The Vet's Daughter
- First edition
- Author: Barbara Comyns
- Publisher: Heinemann
- Publication date: 1959
- Publication place: United Kingdom
- Media type: Print ( Paperback)
- Pages: 133 pp
- ISBN: 0-86068-163-7

= The Vet's Daughter =

1959 novel by Barbara Comyns

The Vet's Daughter (ISBN 0-86068-163-7) is a 1959 novel by English author Barbara Comyns.

==Premise==
Alice Rowlands is the daughter of a South London veterinarian in the Edwardian era. Alice's father is a bully who rules their repressed house through terror. Alice's frail mother dies and is swiftly replaced in the family home by her father's brash and sexually savvy new girlfriend. The confusion and abuse heaped on Alice combined with her ultimate optimism lead to her discovering her own occult powers, with disastrous results.
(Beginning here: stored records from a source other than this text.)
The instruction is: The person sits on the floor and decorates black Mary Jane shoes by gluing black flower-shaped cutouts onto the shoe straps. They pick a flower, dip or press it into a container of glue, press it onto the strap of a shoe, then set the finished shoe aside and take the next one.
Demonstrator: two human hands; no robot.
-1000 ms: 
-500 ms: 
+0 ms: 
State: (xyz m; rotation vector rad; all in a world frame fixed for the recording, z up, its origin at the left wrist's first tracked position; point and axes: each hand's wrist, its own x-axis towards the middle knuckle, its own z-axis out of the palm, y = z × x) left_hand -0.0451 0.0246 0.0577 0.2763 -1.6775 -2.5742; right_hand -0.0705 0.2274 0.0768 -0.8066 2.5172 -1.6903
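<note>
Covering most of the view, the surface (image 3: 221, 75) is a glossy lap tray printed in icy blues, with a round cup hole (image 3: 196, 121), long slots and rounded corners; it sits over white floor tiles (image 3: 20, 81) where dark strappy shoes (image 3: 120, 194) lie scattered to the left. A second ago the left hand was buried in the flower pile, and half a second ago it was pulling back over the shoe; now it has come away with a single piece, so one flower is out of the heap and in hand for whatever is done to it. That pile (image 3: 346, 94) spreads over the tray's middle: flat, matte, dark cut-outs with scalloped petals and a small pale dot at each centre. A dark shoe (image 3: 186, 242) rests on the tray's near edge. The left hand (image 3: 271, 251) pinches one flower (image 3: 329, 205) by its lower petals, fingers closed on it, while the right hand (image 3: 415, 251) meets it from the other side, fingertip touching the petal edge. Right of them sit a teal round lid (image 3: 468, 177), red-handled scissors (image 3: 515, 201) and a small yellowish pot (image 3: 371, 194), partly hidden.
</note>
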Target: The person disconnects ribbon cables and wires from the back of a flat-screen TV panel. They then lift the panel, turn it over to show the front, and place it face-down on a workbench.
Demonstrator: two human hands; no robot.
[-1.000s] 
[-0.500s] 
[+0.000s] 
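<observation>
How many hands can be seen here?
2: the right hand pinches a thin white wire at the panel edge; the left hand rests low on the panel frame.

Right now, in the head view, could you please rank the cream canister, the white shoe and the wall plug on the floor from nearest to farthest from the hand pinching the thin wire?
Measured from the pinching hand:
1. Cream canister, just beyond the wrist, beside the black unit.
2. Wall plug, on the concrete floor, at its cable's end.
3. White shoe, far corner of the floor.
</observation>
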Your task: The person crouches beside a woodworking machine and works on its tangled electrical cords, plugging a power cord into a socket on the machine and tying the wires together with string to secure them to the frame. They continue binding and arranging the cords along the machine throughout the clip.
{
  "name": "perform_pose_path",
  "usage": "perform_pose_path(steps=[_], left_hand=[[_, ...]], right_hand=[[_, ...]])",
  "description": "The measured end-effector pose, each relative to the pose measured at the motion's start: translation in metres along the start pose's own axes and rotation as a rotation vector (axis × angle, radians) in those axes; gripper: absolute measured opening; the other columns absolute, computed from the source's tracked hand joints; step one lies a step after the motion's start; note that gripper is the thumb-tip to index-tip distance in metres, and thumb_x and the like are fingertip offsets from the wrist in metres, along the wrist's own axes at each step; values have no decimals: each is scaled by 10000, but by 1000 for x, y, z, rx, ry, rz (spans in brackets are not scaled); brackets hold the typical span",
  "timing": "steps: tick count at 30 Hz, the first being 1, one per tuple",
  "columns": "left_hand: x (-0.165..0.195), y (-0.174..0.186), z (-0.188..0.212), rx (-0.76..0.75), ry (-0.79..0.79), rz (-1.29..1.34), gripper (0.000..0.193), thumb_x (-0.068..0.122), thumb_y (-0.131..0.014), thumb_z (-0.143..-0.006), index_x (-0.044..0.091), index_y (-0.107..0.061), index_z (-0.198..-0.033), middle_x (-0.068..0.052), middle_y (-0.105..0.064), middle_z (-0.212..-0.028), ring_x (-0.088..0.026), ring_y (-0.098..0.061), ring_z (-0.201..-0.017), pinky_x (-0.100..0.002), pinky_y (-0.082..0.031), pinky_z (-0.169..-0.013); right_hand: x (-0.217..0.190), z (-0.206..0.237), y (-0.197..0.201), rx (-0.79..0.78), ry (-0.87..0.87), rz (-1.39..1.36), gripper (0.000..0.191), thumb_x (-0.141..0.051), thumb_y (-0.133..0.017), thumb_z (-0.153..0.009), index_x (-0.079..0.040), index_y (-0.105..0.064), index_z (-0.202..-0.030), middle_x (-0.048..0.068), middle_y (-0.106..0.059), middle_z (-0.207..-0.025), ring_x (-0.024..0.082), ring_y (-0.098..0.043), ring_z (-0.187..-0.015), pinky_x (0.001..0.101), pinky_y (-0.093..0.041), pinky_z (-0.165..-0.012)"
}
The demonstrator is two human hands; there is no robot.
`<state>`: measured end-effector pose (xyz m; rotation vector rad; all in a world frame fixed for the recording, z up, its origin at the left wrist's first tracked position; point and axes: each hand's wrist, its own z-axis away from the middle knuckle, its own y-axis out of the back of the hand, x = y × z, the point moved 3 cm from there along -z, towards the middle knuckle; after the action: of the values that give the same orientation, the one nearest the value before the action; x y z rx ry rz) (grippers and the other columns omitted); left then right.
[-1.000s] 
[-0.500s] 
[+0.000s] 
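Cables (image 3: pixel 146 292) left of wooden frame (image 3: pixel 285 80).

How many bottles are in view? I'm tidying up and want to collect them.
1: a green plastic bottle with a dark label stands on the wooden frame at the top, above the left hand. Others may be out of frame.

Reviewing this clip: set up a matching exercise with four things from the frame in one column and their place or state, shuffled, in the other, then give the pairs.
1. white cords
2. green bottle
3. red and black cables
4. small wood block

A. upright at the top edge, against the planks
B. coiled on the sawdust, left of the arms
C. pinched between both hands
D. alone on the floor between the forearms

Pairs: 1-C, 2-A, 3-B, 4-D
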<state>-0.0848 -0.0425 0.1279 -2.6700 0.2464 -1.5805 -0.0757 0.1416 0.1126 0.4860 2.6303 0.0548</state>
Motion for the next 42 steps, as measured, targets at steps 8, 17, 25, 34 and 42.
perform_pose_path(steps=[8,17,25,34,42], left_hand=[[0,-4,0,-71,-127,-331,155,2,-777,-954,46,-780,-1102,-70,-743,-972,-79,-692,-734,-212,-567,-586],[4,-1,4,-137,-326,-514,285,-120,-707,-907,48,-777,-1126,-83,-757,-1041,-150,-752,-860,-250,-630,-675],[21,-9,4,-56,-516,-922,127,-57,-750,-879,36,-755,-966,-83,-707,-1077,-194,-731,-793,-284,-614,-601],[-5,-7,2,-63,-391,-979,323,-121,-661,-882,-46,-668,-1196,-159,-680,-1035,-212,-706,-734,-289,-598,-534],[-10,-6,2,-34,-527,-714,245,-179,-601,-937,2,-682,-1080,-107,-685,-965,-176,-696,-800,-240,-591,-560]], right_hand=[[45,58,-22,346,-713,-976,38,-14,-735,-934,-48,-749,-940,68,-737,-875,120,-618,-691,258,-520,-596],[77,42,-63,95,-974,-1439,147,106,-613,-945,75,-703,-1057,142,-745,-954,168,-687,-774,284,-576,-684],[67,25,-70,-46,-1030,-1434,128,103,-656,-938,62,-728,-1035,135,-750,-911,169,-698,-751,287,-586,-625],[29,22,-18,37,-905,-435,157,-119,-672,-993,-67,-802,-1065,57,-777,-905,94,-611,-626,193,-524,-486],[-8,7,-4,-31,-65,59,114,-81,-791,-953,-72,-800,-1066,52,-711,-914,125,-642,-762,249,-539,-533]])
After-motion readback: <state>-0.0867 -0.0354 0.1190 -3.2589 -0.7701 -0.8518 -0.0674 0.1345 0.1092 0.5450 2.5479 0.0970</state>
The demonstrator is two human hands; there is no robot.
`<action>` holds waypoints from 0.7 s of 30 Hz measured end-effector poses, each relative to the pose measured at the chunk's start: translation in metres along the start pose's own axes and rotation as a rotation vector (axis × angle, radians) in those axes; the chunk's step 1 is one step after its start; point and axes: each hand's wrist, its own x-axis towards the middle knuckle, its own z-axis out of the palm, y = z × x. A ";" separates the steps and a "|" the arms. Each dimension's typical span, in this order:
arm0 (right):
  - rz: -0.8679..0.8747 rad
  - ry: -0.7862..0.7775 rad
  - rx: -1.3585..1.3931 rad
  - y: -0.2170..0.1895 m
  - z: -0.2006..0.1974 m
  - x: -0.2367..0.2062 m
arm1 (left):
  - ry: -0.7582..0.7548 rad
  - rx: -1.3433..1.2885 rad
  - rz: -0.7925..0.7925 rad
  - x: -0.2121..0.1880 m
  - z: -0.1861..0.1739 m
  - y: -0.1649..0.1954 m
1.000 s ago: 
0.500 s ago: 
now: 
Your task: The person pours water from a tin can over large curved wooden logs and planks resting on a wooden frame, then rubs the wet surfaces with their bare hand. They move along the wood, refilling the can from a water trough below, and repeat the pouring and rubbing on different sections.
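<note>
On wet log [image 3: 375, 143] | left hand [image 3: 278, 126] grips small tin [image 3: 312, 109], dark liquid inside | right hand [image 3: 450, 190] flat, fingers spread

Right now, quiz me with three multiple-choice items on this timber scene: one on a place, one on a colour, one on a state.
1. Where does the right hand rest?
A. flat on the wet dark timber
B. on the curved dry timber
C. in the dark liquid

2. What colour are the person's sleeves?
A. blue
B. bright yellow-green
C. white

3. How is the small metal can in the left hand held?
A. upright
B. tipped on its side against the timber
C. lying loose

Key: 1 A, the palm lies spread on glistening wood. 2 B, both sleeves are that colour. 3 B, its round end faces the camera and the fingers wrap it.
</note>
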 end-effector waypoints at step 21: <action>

The quality of the writing and of that "innocent eye which observes with childlike simplicity the most fantastic or the most ominous occurrence" was praised by Graham Greene.

== History ==
Barbara Comyns dreamt the idea for The Vet's Daughter whilst on honeymoon in a Welsh cottage lent to her and her new husband by the Soviet agent Kim Philby in 1945. The novel was not to be completed for some years and was first published by Heinemann in 1959. In 1978 the novel was used as the basis for the musical The Clapham Wonder, directed by Sandy Wilson. It was republished by Virago in 1981 and has been reprinted several times since then. The story was read by Susannah Harker for BBC Radio.

== Reception ==
In 2019, the book was featured on the BBC Radio 4 programme A Good Read, where it was described as "suburban gothic meets magical realism".

Avril Horner writing in 2021 for TLS. Times Literary Supplement noted that the book is "now considered by many to be her finest novel" and received "many enthusiastic reviews".